§ **Problem**:
What follows is a listing. Write it all out exactly.

─── Available data ───

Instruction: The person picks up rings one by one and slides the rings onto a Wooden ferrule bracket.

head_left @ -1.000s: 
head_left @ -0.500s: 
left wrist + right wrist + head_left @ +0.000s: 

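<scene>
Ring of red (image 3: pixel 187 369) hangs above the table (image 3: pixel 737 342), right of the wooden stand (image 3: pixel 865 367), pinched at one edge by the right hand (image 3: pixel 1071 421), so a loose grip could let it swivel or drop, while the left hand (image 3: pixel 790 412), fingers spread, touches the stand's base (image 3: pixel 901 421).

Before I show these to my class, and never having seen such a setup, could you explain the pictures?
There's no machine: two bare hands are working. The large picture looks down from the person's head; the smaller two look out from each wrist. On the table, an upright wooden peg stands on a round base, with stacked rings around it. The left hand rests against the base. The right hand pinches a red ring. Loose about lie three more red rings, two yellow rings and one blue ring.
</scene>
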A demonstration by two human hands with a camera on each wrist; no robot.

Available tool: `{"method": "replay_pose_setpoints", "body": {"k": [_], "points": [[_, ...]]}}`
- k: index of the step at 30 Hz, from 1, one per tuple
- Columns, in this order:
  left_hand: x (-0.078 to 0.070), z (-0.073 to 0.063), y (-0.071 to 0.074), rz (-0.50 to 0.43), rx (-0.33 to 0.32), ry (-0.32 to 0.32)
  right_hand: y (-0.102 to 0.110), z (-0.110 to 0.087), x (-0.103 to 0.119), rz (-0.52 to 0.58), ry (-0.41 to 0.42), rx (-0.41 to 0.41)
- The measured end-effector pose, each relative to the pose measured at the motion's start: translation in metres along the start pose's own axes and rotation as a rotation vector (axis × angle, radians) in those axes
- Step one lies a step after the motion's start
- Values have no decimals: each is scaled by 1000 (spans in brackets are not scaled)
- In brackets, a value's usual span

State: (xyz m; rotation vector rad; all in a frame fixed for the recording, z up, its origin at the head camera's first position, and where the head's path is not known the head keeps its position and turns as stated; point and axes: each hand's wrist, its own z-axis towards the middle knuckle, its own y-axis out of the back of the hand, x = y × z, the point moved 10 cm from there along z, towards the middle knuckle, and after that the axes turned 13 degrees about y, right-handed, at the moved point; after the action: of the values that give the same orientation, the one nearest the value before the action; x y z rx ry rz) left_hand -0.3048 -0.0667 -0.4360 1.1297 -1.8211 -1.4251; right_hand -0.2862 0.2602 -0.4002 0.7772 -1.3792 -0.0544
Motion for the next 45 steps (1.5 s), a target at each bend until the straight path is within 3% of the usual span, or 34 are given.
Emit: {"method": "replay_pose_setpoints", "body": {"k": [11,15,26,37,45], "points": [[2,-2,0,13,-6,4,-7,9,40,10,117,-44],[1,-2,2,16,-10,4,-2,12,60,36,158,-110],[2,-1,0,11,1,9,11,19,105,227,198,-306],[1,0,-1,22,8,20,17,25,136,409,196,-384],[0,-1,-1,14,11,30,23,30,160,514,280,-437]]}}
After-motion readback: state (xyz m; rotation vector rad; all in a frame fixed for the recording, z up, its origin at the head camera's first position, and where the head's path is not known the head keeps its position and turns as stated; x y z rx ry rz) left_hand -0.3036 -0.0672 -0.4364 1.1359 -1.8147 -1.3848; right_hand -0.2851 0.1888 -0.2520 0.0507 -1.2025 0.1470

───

§ **Your solution**:
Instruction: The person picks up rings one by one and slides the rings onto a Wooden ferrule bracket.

head_left @ -1.000s: 
head_left @ -0.500s: 
left wrist + right wrist + head_left @ +0.000s: 

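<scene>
Ring of red (image 3: pixel 187 369) hangs above the table (image 3: pixel 737 342), right of the wooden stand (image 3: pixel 865 367), pinched at one edge by the right hand (image 3: pixel 1071 421), so a loose grip could let it swivel or drop, while the left hand (image 3: pixel 790 412), fingers spread, touches the stand's base (image 3: pixel 901 421).

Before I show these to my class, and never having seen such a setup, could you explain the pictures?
There's no machine: two bare hands are working. The large picture looks down from the person's head; the smaller two look out from each wrist. On the table, an upright wooden peg stands on a round base, with stacked rings around it. The left hand rests against the base. The right hand pinches a red ring. Loose about lie three more red rings, two yellow rings and one blue ring.
</scene>
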A demonstration by two human hands with a camera on each wrist; no robot.

Available tool: `{"method": "replay_pose_setpoints", "body": {"k": [_], "points": [[_, ...]]}}`
- k: index of the step at 30 Hz, from 1, one per tuple
- Columns, in this order:
  left_hand: x (-0.078 to 0.070), z (-0.073 to 0.063), y (-0.071 to 0.074), rz (-0.50 to 0.43), rx (-0.33 to 0.32), ry (-0.32 to 0.32)
  right_hand: y (-0.102 to 0.110), z (-0.110 to 0.087), x (-0.103 to 0.119), rz (-0.52 to 0.58), ry (-0.41 to 0.42), rx (-0.41 to 0.41)
- The measured end-effector pose, each relative to the pose measured at the motion's start: translation in metres along the start pose's own axes and rotation as a rotation vector (axis × angle, radians) in those axes
- Step one lies a step after the motion's start
- Values have no decimals: each is scaled by 1000 (spans in brackets are not scaled)
- In brackets, a value's usual span

State: (xyz m; rotation vector rad; all in a frame fixed for the recording, z up, its origin at the head camera's first position, and where the head's path is not known the head keeps its position and turns as stated; point and axes: each hand's wrist, its own z-axis towards the middle knuckle, its own y-axis out of the back of the hand, x = y × z, the point moved 10 cm from there along z, towards the middle knuckle, and after that the axes turned 13 degrees about y, right-handed, at the moved point; after the action: of the values that give the same orientation, the one nearest the value before the action; x y z rx ry rz) left_hand -0.3048 -0.0667 -0.4360 1.1297 -1.8211 -1.4251; right_hand -0.2862 0.2602 -0.4002 0.7772 -1.3792 -0.0544
Motion for the next 45 steps (1.5 s), a target at each bend until the straight path is within 3% of the usual span, or 34 are given.
Emit: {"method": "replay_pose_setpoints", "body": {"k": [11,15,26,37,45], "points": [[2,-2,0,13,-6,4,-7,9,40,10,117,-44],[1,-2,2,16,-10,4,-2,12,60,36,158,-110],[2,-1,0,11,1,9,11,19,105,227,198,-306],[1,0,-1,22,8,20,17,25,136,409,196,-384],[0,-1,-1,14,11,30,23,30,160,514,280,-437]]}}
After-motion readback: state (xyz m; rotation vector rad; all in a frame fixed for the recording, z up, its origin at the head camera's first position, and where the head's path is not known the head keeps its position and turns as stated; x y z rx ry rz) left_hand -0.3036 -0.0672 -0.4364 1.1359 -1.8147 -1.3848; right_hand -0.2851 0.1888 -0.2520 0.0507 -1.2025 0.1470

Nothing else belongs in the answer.